Further to the south in Alabama, when Robinson became Parks before Parks, there was a teenager in Mobile named Henry Louis Aaron who could tell you every moment that Robinson breathed. So it was Aaron's destiny to skip school one day to peek at Robinson speaking at a drug store in Mobile when his Dodgers were in town for an exhibition game.

Years later, Aaron signed with the Braves, and even before he made his Major League debut in 1954 after the team moved from Boston to Milwaukee, he encountered Robinson beyond just a peek.

"Many, many times," Aaron said during our CNN interview. "In fact, I was fortunate enough when I signed my contract with the Boston Braves, that I was able to play exhibition games against the Brooklyn Dodgers. And who do I play against but Jackie Robinson, Roy Campanella, Don Newcombe. We played maybe eight, nine, maybe 10 games against each other. One game in Mobile, Birmingham, Nashville or someplace like that, and let me say, it was a thrill."

Then came that October afternoon in 1972, when Major League Baseball invited Robinson to speak before a national television audience on the field in Cincinnati before the opening game of the World Series. No one knew at the time he was dying from diabetes and a damaged heart. Robinson also was going blind, but he still could see the game had yet to hire a black manager, or even a black third-base coach.

He urged baseball to do both of those things -- and more.

Unbeknownst to the rest of the world, Robinson's replacement was watching it all from the stands while trying to control his emotions.
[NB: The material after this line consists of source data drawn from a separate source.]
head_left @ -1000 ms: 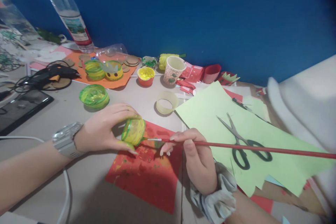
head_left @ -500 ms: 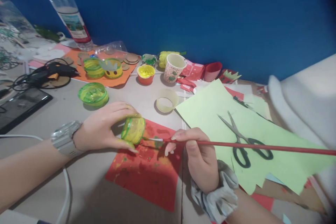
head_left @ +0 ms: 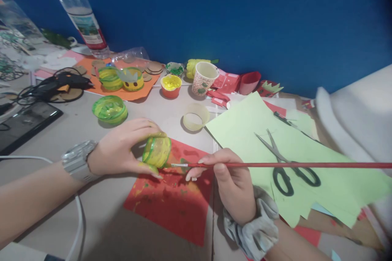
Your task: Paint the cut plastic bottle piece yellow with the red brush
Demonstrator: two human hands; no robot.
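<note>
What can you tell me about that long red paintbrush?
The paintbrush has a thin red handle and a silvery, metallic-looking collar. Held by the right hand, it lies nearly level across the view, tip beside the yellow-green piece; whether they touch is unclear. Its far end leaves the picture.

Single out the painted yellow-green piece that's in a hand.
It's the piece gripped by the left hand, over the red paper; the green bowl-like one and the two on orange paper are untouched.
</note>
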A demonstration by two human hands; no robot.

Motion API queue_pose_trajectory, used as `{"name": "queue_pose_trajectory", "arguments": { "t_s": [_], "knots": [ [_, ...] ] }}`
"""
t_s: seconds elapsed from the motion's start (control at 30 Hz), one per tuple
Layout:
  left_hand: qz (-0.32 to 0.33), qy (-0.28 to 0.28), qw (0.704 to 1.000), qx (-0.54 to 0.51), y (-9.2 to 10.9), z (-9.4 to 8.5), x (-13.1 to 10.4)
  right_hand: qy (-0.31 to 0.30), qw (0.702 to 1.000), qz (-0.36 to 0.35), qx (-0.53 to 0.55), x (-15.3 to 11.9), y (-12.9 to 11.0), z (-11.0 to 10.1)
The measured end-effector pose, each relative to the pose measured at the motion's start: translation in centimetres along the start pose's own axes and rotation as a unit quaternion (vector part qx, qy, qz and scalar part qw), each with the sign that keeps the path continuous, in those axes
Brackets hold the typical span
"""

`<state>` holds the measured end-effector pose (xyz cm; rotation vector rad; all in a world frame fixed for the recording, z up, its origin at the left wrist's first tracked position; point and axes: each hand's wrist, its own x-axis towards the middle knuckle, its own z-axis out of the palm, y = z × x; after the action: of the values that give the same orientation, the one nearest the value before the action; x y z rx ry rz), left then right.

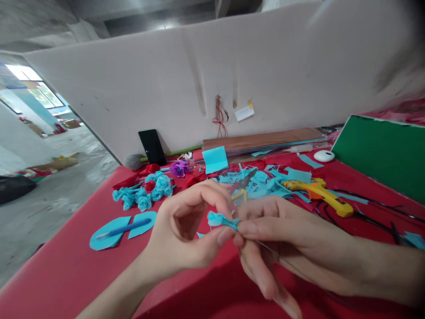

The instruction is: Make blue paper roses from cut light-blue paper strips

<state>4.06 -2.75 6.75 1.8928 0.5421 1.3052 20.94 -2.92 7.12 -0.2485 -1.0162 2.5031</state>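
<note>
A small blue crepe-paper flower (217, 219) is held between both hands above the red table. My left hand (189, 226) pinches it from the left, thumb below and index finger curled above. My right hand (282, 235) grips the flower's narrow base with thumb and fingers, and a thin thread or wire trails from there to the lower right. Just behind the hands lie scissors (247, 179), partly hidden by my fingers. To the left, a blue pen (126, 228) rests across cut pieces of blue paper (142, 223).
Finished blue paper flowers (158, 186) and a purple one (179, 168) sit at the back left near a black phone (152, 147). Blue paper scraps (265, 181) cover the middle. A yellow glue gun (328, 197) with black cable and a green board (385, 155) are at the right.
</note>
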Motion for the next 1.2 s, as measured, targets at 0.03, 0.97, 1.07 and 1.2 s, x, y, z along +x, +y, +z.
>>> {"name": "queue_pose_trajectory", "arguments": {
  "t_s": [0.03, 0.97, 1.07, 1.2],
  "knots": [
    [0.005, -0.002, 1.0, 0.001, 0.0, 0.0, 0.0, 0.002, 1.0, 0.001, 0.0, -0.1, 0.0, 0.0],
    [0.077, -0.076, 0.994, 0.029, -0.3, -0.7, 0.3, -0.038, 0.999, -0.004, 0.018, 1.1, 1.5, -1.7],
    [0.07, -0.077, 0.994, 0.022, -0.4, -0.6, 0.2, -0.007, 1.0, -0.003, -0.03, 1.1, 1.0, -1.7],
    [0.046, -0.064, 0.997, 0.017, -0.2, -0.2, 0.1, 0.01, 0.995, -0.026, -0.096, 0.7, 0.6, -1.5]
  ]
}}
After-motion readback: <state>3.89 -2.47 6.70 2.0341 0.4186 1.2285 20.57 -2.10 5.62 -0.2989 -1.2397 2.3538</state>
"It did affect me, and that speech … I was there when he made that speech," Aaron said, before adding with a quick sigh, "and a lot of people who listened to that paid no attention to that, but he had his reasons for saying that, because there was no improvement in minorities in baseball besides on the playing field. He wanted to see minorities elevated on the playing field and the front office. He felt like one step at a time, and we had gotten to the point where we had shown everyone we could play the game. So he was telling everybody, 'Just give us a chance now to be coaches and instructors and the front office.'"

That chance later came through African-Americans such as Cito Gaston managing the Blue Jays to consecutive World Series titles, Kenny Williams taking the White Sox all the way to a World Series championship as a general manager and Magic Johnson serving as a part owner of the Dodgers. There also was the rise in recent years from zero to much more than that in the number of African-Americans in scouting, finance and other front-office positions.

Still, there is much to do to fulfill Robinson's legacy, with the number of African-American players dropping from 27 percent or so during the mid-1970s to below eight percent these days.

Baseball has Jackie Robinson Day, though, and baseball also has Aaron, a powerful icon, even with a surgically repaired hip at 80. They both are reminders of where the game has been, and where the game has to go.

Terence Moore is a columnist for MLB.com.